Um dia sentiu umas pontadas no peito e uma dor nas costas. Teve
medo. Seria o pulmão? Contou para o amigo o que vinha sentindo.
Ora! Para Macário aquilo era bobagem:
– Toma uma cana, mano. Isso passa!
Quantas vezes negro Macário não se sentira assim?
E haveria melhor remédio do que cana com limão?
Quando a bicha era forte e vinha com febre, misturava a branca
com pimenta-do-reino e era uma vez negro mole...
– Paga uma dose?
– Vamos.
No boteco mais próximo Estêvão pediu duas
doses. Pilou alguns caroços de pimenta, balançou
o copo e fez careta:
– Deve ser um purgante!...
Negro Macário sorriu. Quem lhe dera que todo purgante fosse
como aquele...
Estêvão, que não era acostumado a beber, sentiu
uma ligeira sensação de melhora. Agora não
mais sentia frio.
– Que remédio batata, nego!
– Quer repetir?
– Não! Chega.
O efeito do remédio passou em pouco tempo. A dor no peito
continuava. O frio também. Cansado, em casa, nem sequer
para um banho tinha disposição. Doía-lhe
o corpo e sentia febre. Foi à cozinha, olhou as panelas
vazias e mandou a mulher comprar pão fiado na taberna da
esquina. Mandou também que jantasse. Ele não queria.
Deitou-se e ficou pensando. Se caísse de verdade? Na certa
que morreria de fome. Se trabalhando nada chega, que não
seria no fundo da rede? Lembrou-se de Epitácio, um colega
de serviço. O desgraçado já estava ficando
velho na Fábrica. Que empregadão! Valia ouro. Mas
um dia adoeceu e Instituto com ele. Dois terços do ordenado.

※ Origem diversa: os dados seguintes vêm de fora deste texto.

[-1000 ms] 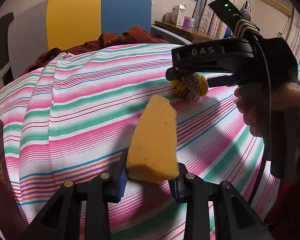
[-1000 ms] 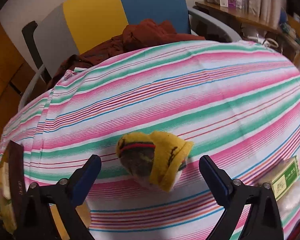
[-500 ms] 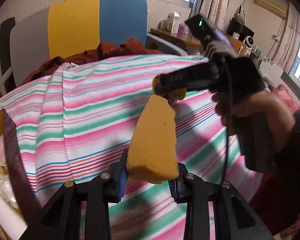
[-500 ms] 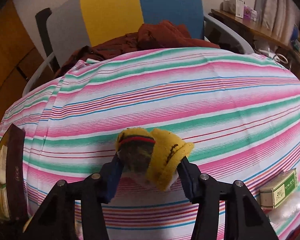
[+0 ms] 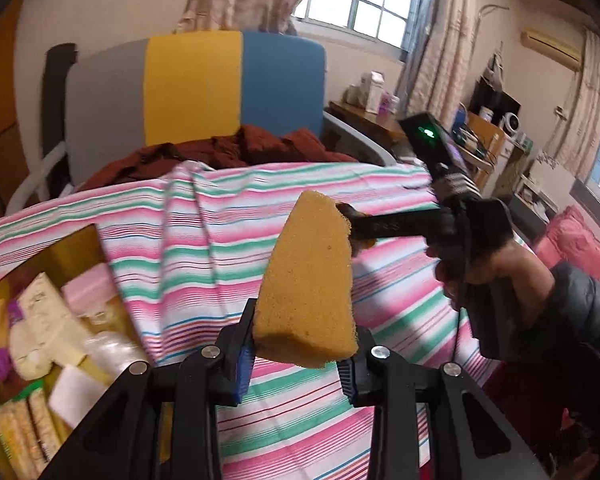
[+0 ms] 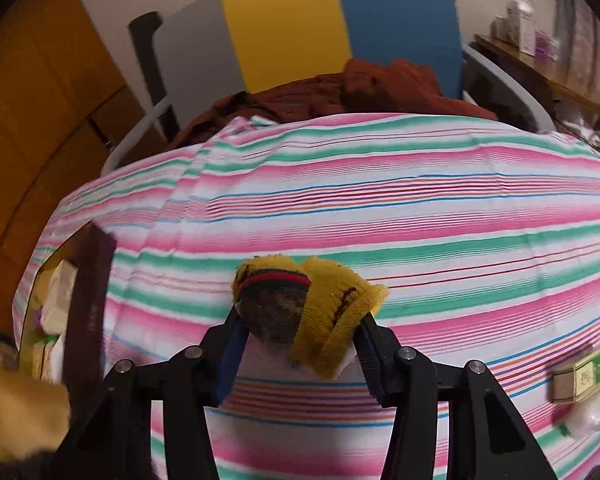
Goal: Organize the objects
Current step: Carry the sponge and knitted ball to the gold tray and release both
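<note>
My left gripper is shut on a yellow sponge and holds it up above the striped tablecloth. My right gripper is shut on a rolled yellow sock bundle with a red and black band, lifted off the cloth. In the left wrist view the right gripper's body reaches in from the right, its tip hidden behind the sponge. A dark brown box full of small items sits at the table's left; it also shows in the right wrist view.
A small green and tan carton and a clear plastic wrap lie on the cloth at the right. A grey, yellow and blue chair with a brown garment stands behind the table. A cluttered desk is at the back right.
My right gripper closed on the sock bundle and lifted it. Both grippers rose and shifted left, bringing the box of items into view. The sponge stays held.
</note>
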Action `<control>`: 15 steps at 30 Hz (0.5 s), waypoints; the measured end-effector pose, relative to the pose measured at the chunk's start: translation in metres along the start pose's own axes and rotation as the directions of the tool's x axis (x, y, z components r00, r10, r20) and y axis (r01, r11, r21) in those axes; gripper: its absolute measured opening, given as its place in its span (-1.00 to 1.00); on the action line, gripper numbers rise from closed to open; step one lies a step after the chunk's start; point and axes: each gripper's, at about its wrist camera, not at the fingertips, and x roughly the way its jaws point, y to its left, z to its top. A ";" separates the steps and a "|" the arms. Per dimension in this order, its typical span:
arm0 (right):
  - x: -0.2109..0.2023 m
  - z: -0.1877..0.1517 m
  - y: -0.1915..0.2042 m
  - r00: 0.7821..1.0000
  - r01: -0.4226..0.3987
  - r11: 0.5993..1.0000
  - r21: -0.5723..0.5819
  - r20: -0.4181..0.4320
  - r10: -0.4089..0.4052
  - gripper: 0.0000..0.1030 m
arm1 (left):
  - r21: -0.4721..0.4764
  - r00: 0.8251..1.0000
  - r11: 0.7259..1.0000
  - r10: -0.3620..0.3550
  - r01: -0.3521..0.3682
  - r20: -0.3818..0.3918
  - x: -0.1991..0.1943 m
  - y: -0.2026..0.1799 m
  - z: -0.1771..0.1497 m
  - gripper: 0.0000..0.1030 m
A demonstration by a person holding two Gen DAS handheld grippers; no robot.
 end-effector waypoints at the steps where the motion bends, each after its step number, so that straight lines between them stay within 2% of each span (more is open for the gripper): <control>1: -0.003 -0.001 0.005 1.000 -0.009 1.000 -0.010 -0.001 0.009 0.00 | -0.008 1.000 1.000 0.008 -0.008 0.006 -0.003 0.004 0.000 -0.34; 9: -0.024 -0.012 0.056 0.998 -0.064 0.994 -0.090 0.008 0.065 0.00 | -0.115 0.993 0.987 0.113 -0.108 0.034 -0.030 0.054 -0.011 -0.33; 15: -0.039 -0.024 0.102 0.990 -0.137 0.980 -0.145 0.021 0.142 0.00 | -0.210 0.979 0.960 0.200 -0.187 0.045 -0.053 0.099 -0.026 -0.33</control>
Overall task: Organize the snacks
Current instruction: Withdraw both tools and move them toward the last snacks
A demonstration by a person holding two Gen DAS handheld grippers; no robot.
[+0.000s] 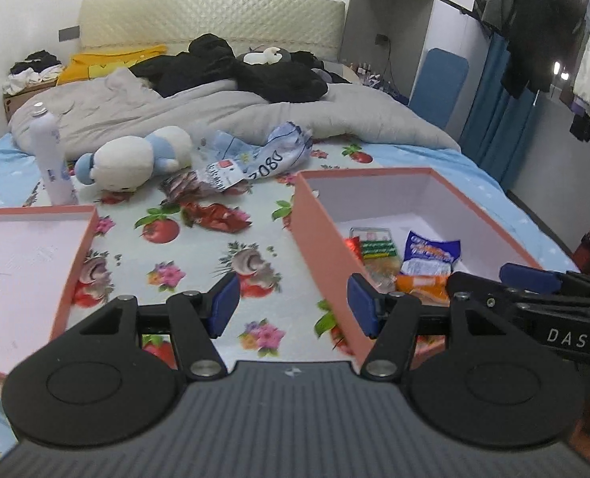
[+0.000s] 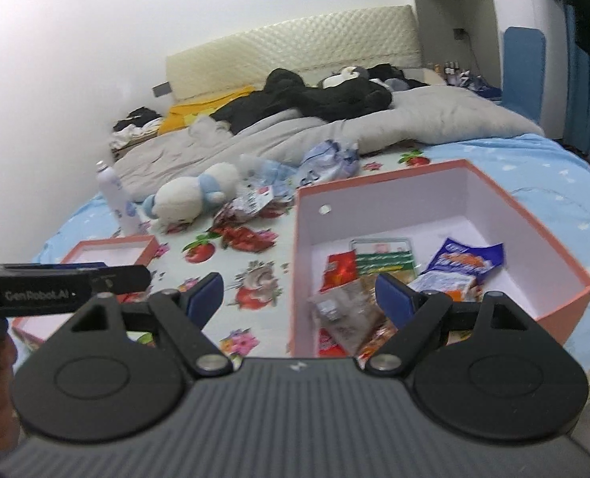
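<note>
A pink box (image 1: 315,215) (image 2: 494,183) with a white inside stands on the bed and holds several snack packets, among them a blue and white one (image 1: 430,255) (image 2: 462,263) and a green one (image 1: 374,247) (image 2: 382,259). Red snack packets (image 1: 215,217) (image 2: 247,237) and a dark one (image 1: 183,187) lie loose on the sheet. My left gripper (image 1: 293,304) is open and empty, above the sheet at the box's left wall. My right gripper (image 2: 297,298) is open and empty, over the box's near left corner.
The pink box lid (image 1: 28,263) (image 2: 112,249) lies at the left. A white bottle (image 1: 50,155) (image 2: 116,199), a plush toy (image 1: 131,159) (image 2: 191,195) and crumpled blue and white bags (image 1: 279,155) (image 2: 327,159) lie behind. A grey duvet (image 1: 199,111) and dark clothes fill the far bed.
</note>
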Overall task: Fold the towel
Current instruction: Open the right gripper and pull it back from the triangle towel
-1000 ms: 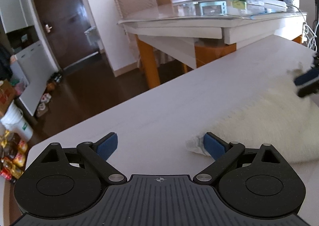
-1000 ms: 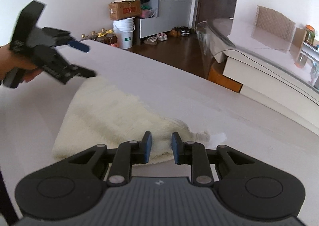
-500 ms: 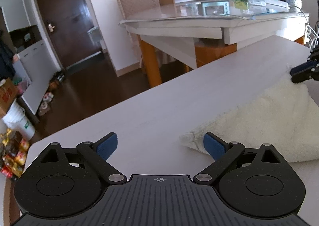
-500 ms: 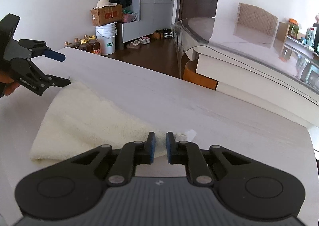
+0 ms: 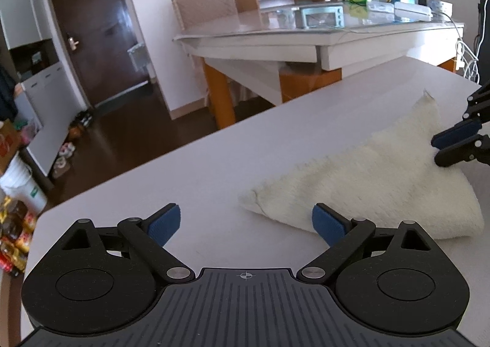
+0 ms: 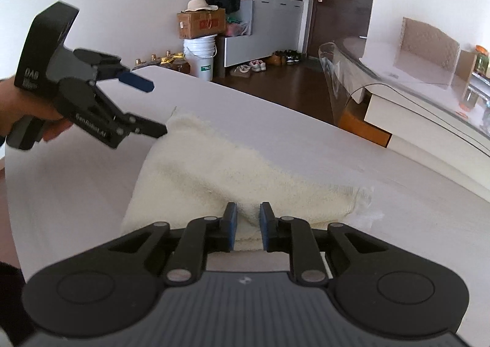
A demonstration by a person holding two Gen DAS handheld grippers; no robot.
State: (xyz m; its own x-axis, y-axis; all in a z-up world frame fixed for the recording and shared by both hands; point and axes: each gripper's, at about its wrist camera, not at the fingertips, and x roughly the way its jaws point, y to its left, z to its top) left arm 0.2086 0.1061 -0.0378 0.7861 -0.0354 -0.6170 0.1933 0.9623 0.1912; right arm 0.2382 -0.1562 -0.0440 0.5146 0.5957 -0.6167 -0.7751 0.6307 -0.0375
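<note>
Cream terry towel [image 5: 367,181], lying doubled over on the pale table [image 5: 183,169], long folded edge toward the near side, frayed corners at both ends. Left tool [image 5: 245,221] gaping wide with nothing between the blue pads, gripped by a hand [image 6: 27,114] at the towel's far end in the right wrist view, lower finger just beside or touching that corner; cannot tell which. Right tool [image 6: 248,224] narrow but opening, a ridge of towel between its pads, pinch loosening rather than biting. Compared with a second ago: right jaws drawn closer and now parting again; left tool just as wide, towel corner no longer tucked against its right pad but lying clear ahead of it; cloth flatter and settled on the table. Reads as a fold just laid down and being let go. Probably one half-fold done, with another fold across the length to come; next grasp likely needs both end corners pinched afresh.
</note>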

Ninharia. Não chegava nem para o remédio. Pra nada,
mesmo. Coitado do Epitácio. A mulher, lavando roupa...
Os filhos...
A volta da mulher interrompeu-lhe o pensamento.
– Isso foi aquela chuva!
Estêvão não disse nada. Cobriu-se todo e tentou
fechar os olhos. Estava inquieto. Não conseguia dormir.
A cabeça doía e as pálpebras pareciam feitas
de chumbo.
– Chi, nego, a febre tá alta!...
– Vai jantar, vai! Deixa ver se sossego...
A mulher saiu e foi jantar café com pão. Pão
sem manteiga. O filho mais velho, de três anos, acompanhou-a.
O outro, de colo, já dormia.
Estêvão acordou cedo. O corpo estava como se tivesse
apanhado uma sova. Doía-lhe tudo. A dor no peito, de minuto
a minuto, tentava empatar-lhe a respiração. Se pudesse
não iria trabalhar. Longe, porém, de pensar em tal
coisa. Faltasse e veria o resultado. Mesmo, precisava de estar
sempre nas graças do patrão. Um dia deixaria de
ser ajudante e seria chofer. Haveria de melhorar.
E quando ia saindo a mulher perguntou:
– Ei! Que se come hoje?
Estêvão coçou a cabeça e respondeu:
– Vai buscar uma lata de carne e faz com arroz!...
Saiu pensando na conta da taberna que lhe absorvia o ordenado.
Nada lhe sobrava. Nem para comprar um vestido para a mulher. E
o pior é que estava barriguda novamente. Outro filho: o
terceiro. Mais uma boca...
Chegando à Fábrica já encontrou Macário
sentado na boléia. A vida de chofer é mais calma.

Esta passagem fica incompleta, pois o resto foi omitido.